Le personnage du journaliste est, au même titre que le policier, une figure récurrente des intrigues centrées sur une enquête. Mais quand on pense investigation on se projette davantage sur les grands reporters que sur les paparazzis ou les salariés des journaux racoleurs comme Détective.

En adoptant ce point de vue atypique, le réalisateur Peter Dourountzis fait le pari de nous immerger dans des territoires jusque-là peu explorés, celui des rédactions que certains qualifieront de seconde zone, et le monde des cibistes gangrené par des mouvances masculinistes bien peu fréquentables.

Le meurtre sauvage d’une jeune fille dans l’Est de la France est le point de départ d’une enquête qui ne dit pas son nom pour Samuel et sa fille Ava, le reporter aguerri qui passe à coté de sa vie et la jeune stagiaire qui cherche à se rapprocher de son père. Efficace dans la peinture de cette équipe de journalistes complétée par Christian, Solveig et Aubin (les toujours excellents Jean-Pierre Darroussin, Valérie Donzelli et Stephan Crepon), le film prend rapidement des allures de road-movie et embrasse tous les genres sans arriver à consolider le tout.

On passe ainsi des turpitudes amoureuses de Samuel à ses relations avec sa fille, d’une enquête policière sur les traces des assassins au monde des cibistes, et du quotidien d’un journal à la découverte d’une groupuscule d’extrême droite. 

Traversé de séquence vraiment réussies, la scène du restaurant et du piège qui se referme peu à peu sur Ava et Christian fait monter la tension de manière diablement efficace, le film de Peter Dourountzis se résume parfois à une série de vignettes aboutissant à un final rapidement expédié. 

Si tous les personnages sont crédibles et bien servis par une distribution exemplaire, le choix de Mallory Wanecque pour incarner Ava s’avère le moins convaincant et dessert les relations qui auraient pu se nouer entre ce père et sa fille à la recherche l’un de l’autre. 

Atypique dans sa volonté d’explorer des milieux interlopes et pétri de bonnes intentions, Rapaces lorgne du coté de la Nuit du 12 sans parvenir à égaler sa dimension universelle.

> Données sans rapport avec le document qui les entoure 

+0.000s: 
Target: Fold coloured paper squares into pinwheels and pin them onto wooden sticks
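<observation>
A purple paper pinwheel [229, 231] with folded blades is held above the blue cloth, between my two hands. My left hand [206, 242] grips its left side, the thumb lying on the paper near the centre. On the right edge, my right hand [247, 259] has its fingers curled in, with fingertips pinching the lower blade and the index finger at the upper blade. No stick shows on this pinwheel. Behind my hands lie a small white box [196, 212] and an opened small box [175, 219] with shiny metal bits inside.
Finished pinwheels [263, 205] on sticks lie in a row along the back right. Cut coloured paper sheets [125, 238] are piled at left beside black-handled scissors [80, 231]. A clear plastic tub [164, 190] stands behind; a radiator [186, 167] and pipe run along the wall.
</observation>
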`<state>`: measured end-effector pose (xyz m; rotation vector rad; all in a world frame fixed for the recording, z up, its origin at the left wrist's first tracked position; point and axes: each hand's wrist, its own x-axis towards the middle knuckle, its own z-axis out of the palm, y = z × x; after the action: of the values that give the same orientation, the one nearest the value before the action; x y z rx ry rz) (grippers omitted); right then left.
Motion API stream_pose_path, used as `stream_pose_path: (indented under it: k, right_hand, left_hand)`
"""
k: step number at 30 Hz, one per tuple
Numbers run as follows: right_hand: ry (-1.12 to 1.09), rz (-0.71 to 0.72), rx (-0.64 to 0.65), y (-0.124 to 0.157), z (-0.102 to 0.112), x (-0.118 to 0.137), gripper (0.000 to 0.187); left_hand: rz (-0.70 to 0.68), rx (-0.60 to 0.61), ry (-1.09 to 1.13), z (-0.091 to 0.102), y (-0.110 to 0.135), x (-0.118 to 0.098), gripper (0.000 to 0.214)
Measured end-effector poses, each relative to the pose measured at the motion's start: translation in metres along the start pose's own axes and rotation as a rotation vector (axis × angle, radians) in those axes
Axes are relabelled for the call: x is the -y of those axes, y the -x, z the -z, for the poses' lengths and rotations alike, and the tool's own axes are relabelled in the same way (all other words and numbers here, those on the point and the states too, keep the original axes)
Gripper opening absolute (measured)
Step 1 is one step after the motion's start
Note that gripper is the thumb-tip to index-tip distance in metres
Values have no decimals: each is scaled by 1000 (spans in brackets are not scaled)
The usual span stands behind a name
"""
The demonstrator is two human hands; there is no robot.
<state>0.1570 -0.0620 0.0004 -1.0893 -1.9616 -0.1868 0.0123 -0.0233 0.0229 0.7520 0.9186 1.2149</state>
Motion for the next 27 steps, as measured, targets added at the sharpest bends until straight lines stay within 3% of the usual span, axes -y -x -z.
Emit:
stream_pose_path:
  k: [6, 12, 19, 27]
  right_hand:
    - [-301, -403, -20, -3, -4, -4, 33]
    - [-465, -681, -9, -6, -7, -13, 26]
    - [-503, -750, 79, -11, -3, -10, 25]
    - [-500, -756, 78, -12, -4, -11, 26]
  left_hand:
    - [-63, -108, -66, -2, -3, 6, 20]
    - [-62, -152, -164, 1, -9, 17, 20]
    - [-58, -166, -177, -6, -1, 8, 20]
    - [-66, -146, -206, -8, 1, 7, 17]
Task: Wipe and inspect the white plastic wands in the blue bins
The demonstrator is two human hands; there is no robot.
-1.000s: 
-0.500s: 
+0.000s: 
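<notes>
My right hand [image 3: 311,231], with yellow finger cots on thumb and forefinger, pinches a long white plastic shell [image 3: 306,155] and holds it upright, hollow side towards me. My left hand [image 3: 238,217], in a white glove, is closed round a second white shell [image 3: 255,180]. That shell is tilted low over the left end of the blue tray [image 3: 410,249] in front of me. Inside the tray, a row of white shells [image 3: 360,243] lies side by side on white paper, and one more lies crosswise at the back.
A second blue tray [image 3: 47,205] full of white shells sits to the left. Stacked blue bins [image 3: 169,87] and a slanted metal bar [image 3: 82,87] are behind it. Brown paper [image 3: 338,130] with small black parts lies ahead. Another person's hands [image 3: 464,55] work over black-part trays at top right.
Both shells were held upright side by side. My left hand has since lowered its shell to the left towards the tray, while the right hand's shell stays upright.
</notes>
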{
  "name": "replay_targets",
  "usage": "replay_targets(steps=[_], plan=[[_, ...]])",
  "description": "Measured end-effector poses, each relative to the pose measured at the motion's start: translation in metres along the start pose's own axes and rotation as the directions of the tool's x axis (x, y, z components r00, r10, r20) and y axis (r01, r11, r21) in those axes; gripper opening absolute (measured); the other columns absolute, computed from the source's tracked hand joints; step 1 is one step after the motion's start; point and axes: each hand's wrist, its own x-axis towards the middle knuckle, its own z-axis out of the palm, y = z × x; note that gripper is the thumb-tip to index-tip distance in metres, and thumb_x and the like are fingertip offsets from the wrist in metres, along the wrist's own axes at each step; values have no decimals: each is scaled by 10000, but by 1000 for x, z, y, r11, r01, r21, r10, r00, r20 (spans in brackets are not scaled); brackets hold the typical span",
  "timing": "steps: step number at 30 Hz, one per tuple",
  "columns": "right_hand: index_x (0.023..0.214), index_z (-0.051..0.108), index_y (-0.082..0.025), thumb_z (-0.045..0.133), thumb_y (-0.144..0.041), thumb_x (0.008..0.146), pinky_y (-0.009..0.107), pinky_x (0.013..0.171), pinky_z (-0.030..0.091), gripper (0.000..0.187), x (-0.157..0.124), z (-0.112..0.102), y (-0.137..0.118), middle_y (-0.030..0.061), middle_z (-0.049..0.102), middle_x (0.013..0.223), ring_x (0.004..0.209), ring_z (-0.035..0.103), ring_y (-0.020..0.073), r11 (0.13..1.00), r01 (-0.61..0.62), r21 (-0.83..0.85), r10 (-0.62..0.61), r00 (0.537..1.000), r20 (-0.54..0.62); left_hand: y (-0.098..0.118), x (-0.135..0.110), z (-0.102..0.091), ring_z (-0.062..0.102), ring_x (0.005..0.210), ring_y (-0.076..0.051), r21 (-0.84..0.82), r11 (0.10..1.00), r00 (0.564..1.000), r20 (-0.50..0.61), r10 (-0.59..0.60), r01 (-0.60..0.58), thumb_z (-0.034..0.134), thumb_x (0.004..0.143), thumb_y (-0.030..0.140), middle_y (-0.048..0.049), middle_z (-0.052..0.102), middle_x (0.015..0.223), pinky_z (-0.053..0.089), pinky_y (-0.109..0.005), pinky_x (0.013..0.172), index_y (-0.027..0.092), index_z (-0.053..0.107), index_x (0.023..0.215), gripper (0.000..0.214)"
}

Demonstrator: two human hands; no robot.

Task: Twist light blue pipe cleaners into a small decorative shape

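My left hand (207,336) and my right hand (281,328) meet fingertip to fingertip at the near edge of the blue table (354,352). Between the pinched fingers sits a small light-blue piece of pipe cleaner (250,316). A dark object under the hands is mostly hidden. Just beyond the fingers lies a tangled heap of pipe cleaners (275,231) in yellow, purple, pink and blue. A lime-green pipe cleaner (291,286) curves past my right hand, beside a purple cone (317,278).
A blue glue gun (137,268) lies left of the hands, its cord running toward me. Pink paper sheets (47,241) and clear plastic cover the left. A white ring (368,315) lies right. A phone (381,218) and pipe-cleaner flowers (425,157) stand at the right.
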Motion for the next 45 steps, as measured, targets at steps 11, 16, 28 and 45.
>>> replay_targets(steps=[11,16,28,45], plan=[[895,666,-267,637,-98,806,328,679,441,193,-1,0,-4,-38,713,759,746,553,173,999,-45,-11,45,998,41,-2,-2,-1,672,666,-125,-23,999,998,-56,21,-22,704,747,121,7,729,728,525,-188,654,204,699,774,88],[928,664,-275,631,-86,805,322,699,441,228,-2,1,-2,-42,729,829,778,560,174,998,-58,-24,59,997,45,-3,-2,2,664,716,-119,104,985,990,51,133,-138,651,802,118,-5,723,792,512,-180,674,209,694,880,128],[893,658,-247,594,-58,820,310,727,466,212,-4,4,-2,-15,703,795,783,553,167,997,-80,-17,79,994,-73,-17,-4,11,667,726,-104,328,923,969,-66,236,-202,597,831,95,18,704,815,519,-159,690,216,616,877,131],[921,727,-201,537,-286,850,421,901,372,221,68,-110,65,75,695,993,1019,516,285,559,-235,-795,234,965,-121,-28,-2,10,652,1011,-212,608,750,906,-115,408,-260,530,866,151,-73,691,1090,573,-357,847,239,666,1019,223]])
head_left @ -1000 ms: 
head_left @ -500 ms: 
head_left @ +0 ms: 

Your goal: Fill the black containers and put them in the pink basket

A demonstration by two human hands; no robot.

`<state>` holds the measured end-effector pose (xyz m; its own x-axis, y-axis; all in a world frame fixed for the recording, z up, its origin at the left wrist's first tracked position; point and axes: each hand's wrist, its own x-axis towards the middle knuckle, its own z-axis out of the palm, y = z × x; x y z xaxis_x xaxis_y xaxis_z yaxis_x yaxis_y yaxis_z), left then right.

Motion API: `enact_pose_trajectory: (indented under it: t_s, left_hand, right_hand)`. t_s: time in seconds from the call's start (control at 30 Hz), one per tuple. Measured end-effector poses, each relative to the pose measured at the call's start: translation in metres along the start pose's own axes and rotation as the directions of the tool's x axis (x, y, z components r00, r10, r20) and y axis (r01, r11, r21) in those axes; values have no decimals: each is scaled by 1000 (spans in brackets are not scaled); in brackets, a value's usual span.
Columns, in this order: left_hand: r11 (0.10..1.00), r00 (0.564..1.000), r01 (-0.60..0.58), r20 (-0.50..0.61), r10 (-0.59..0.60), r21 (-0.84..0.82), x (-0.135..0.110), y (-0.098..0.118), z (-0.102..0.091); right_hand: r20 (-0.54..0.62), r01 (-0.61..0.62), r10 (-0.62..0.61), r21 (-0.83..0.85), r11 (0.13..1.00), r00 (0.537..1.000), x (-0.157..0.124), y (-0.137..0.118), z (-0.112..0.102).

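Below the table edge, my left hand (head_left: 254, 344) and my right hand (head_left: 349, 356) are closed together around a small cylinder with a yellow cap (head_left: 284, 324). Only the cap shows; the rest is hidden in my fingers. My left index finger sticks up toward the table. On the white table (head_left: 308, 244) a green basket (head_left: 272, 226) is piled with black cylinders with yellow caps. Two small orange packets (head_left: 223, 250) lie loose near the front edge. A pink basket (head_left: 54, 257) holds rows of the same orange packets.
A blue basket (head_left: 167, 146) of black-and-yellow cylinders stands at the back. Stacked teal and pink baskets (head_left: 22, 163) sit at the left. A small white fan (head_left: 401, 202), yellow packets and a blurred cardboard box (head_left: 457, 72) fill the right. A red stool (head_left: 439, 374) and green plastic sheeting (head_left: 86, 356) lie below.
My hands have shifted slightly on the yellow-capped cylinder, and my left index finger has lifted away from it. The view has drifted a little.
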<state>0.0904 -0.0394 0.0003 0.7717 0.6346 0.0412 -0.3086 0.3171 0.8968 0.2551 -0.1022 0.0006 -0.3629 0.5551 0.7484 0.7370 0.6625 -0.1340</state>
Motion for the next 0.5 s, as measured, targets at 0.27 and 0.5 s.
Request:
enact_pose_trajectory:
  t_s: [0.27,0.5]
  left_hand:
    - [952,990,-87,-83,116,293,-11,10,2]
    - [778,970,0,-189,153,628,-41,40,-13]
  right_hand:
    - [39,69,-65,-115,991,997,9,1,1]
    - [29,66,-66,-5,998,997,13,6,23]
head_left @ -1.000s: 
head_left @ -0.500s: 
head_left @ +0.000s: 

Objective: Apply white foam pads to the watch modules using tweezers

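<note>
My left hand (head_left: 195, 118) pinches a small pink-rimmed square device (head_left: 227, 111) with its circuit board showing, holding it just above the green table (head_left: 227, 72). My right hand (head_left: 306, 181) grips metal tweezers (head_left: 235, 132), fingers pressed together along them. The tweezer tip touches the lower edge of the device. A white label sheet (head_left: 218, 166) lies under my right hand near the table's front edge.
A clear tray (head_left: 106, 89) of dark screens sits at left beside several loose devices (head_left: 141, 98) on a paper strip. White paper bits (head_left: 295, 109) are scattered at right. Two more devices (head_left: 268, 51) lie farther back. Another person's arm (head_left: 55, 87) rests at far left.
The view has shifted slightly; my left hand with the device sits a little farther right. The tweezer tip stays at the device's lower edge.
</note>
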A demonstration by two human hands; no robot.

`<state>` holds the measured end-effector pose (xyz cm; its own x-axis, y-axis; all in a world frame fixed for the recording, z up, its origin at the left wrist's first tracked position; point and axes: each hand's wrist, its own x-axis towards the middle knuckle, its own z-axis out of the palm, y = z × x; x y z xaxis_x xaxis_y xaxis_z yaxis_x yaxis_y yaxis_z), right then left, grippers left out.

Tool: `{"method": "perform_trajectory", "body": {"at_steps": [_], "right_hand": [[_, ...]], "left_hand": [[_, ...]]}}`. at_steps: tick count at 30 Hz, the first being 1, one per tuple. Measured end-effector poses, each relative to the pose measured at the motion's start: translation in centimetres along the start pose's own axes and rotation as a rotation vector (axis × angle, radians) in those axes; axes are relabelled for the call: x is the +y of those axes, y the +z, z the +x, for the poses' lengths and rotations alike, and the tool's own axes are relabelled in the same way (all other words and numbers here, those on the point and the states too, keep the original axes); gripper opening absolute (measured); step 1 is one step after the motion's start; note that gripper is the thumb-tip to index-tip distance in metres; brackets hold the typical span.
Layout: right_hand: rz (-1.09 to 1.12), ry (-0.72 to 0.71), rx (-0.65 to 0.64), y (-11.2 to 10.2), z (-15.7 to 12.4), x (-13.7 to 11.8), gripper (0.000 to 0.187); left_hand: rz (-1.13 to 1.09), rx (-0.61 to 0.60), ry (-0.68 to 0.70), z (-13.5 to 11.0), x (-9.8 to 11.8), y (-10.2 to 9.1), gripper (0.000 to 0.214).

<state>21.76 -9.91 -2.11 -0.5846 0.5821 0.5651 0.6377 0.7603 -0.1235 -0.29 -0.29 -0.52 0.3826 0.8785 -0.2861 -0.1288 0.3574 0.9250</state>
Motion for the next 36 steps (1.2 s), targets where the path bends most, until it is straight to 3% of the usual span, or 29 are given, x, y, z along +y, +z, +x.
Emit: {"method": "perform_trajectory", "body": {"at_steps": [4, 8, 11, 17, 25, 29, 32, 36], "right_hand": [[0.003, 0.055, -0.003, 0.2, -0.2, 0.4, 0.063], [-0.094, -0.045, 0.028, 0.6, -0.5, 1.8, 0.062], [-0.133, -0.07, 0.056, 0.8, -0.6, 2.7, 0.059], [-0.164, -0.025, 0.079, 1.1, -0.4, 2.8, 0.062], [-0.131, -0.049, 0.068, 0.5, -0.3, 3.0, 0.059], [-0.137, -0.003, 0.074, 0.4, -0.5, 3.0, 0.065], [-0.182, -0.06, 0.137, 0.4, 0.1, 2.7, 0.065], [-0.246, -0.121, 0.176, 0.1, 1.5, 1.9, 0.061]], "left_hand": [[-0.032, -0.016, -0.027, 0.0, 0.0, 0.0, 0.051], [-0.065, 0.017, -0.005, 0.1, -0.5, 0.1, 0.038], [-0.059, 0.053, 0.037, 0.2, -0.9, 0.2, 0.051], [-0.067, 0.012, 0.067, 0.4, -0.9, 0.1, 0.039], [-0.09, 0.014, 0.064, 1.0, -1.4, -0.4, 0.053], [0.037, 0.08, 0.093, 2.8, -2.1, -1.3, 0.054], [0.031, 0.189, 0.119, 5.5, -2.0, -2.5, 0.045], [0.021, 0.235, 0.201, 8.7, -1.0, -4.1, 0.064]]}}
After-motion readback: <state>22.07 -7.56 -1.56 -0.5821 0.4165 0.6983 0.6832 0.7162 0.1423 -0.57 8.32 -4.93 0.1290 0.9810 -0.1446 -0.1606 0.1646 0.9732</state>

Il n’en reste pas moins un thriller solide qui présage du meilleur pour la suite.

dimanche 6 juillet 2025

The Ugly Stepsister

Il était une fois. En prenant comme matériau de base le conte de fée, en l’occurrence Cendrillon, pour, non pas le dévoyer, car ces histoires enfantines transmises de générations en générations comportent déjà en leur sein leur lot de perversions, mais en pousser les curseurs à fond, la réalisatrice norvégienne Emilie Blichfeldt s’offre par la même occasion une critique à boulet rouge des diktats de la beauté à tout prix et une comédie bien barrée nourrie d’influences revendiquées. 
Et les clins d’œil pullulent dans ce body horror dont le genre redevient à la mode depuis The Substance de Coralie Fargeat. 
La plus évidente est bien entendu David Cronenberg à qui Emilie Blichfeldt paie son tribut en nommant l’un des invités au bal du prince du même patronyme et en revêtant le chirurgien et de ses infirmières d’uniformes qui renvoient directement à celui des jumeaux de Faux Semblants. 
En affichant une fascination morbide pour les sécrétions corporelles dans tout ce qu’elles ont de plus crues (du sperme d’un prétendant au pue d’un bouton percé) et les mutilations les plus variées (le calvaire psychologique enduré par la belle Agnès est une promenade de santé par rapport au chemin de croix physique supporté par Elvira), la réalisatrice fait preuve d’une radicalité implacable envers ses personnages tous plus tordus ou dépravés les uns que les autres. 
Volontairement outrancier mais jamais gratuit, The Ugly Stepsister déboule sur nos écrans comme une boule puante lâchée en pleine réception mondaine à la manière d’un Shrek sous amphétamine, malaisant, provocateur, excessif mais jubilatoire.